Despite the occurrence of endoleaks, CG configurations provide a minimally invasive and cost-effective approach, which is available in emergent settings since off-the-shelf stent-grafts are used. In an attempt to optimize CG configurations and reduce these gutters, clinicians have used a combination of EVAS systems with CGs to reduce gutter sizes by filling the endobags.11,12,17,32 Recently, Stenson et al 33 described a single-center experience with the use of the chEVAS in complex aortic aneurysms. The authors suggested that this configuration is a potential solution, especially in elderly patients with multiple comorbidities.

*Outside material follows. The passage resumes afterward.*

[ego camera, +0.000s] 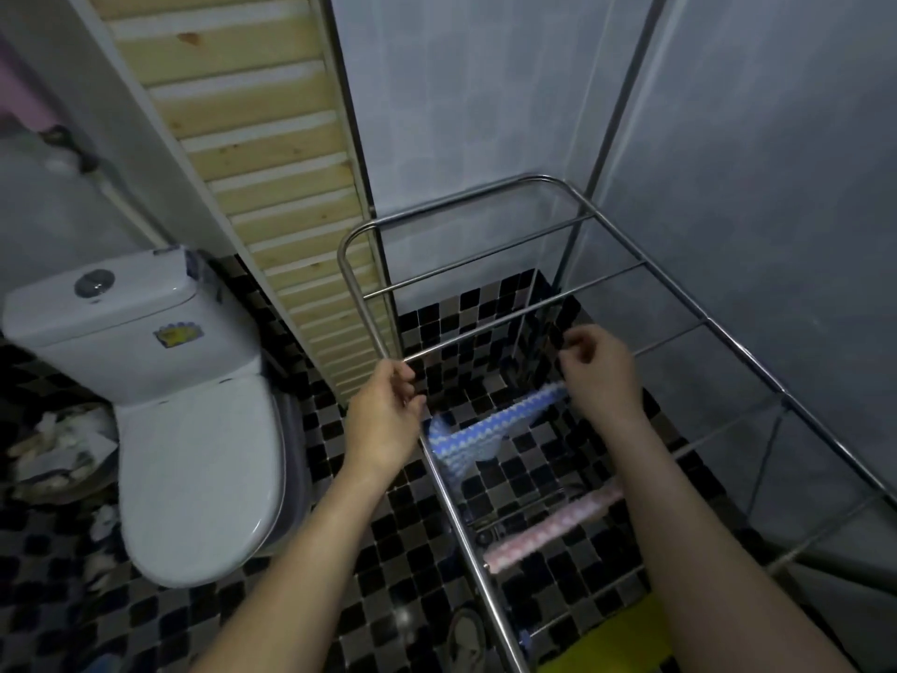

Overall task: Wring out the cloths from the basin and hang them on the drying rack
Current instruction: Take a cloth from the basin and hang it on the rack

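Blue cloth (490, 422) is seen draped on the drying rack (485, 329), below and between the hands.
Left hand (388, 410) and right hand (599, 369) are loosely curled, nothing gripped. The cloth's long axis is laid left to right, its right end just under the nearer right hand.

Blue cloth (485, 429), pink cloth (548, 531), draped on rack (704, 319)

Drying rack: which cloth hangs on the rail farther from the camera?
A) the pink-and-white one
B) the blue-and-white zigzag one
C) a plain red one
B: the blue-and-white zigzag cloth hangs over a rail of the drying rack, one rail beyond the pink-and-white cloth, which is nearer the camera.
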### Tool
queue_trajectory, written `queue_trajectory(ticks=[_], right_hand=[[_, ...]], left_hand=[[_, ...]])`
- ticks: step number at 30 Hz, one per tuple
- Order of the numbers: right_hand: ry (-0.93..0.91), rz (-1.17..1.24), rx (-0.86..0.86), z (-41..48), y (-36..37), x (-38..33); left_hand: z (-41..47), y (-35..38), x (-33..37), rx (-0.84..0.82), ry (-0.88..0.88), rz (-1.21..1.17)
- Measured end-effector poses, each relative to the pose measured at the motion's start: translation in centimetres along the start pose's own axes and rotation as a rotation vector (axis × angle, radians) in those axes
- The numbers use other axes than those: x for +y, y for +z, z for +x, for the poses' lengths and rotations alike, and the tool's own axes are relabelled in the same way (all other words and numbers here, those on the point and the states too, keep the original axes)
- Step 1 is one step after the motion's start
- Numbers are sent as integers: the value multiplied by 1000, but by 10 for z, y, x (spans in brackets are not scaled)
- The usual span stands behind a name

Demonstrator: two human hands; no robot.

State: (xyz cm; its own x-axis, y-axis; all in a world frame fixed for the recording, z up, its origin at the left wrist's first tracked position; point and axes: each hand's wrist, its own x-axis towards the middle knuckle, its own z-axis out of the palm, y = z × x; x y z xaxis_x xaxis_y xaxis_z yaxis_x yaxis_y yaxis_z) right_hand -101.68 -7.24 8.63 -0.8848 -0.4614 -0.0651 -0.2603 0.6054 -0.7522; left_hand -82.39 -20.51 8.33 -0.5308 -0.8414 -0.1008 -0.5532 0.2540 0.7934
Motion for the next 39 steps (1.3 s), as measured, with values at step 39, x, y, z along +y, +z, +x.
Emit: queue_trajectory(ticks=[39], right_hand=[[-404,-634,-352,-17,-2,9]], left_hand=[[-44,12,-3,-132,257,423]])
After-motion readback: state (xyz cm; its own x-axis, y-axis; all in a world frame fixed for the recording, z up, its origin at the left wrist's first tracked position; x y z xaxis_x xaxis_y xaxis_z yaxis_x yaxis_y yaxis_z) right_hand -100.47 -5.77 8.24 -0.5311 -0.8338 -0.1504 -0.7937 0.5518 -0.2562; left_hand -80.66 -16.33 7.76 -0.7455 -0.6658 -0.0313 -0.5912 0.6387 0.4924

A general note on sealing zone calculation in EVAS should be provided in accord with a previous study published by van Noort et al. 19 In our setups, a mean 10% decrease of sealing zone was found as a consequence of drooping shoulders. Therefore, this event should be considered in endobag sealing zone calculations. The first publications describing EVAS safety and efficacy showed adequate outcomes11,34,35; however, long-term device limitations, migration, and sac remodeling have to be studied more closely to prove whether this technique is a feasible and effective approach.36,37
Conclusion
In this study, secondary endobag filling using balloon-expandable and self-expanding CGs in chEVAS configurations reduced the paragraft gutter volume but did not obliterate the gutters. Meanwhile, secondary endobag filling could come at the expense of increased CG compression and prolonged renal ischemia time.
Supplemental Material
18-0389_Supplementary_Figure_1_REDO – Supplemental material for Secondary Fill Minimizes Gutter Size in Chimney EVAS Configurations In Vitro
Supplemental material, 18-0389_Supplementary_Figure_1_REDO for Secondary Fill Minimizes Gutter Size in Chimney EVAS Configurations In Vitro by Theodorus G. van Schaik, Jorn P. Meekel, Vincent Jongkind, Rutger J. Lely, Maarten Truijers, Arjan W. J. Hoksbergen, Willem Wisselink, Jan D. Blankensteijn and Kak K. Yeung in Journal of Endovascular Therapy
Footnotes
Authors’ Note
This study was presented at Vaatdagen, NVVV 2017 (April 10–11, 2017; Noordwijkerhout, the Netherlands).
Declaration of Conflicting Interests
The author(s) declared the following potential conflicts of interest with respect to the research, authorship, and/or publication of this article: Jan D. Blankensteijn received private funding for consultancy work from W.L. Gore & Associates and Endologix. Kak K. Yeung received research grants and nonfinancial support from Atrium, Endologix, W.L. Gore & Associates, Bracco, Medac, BTG, and Cook; her institution received grants from ICAR-AIO, ACS MD-postdoc, the VUMC fund, and the national van Walree fund.
Funding
The author(s) disclosed receipt of the following financial support for the research, authorship, and/or publication of this article: This work was supported by Endologix, Inc.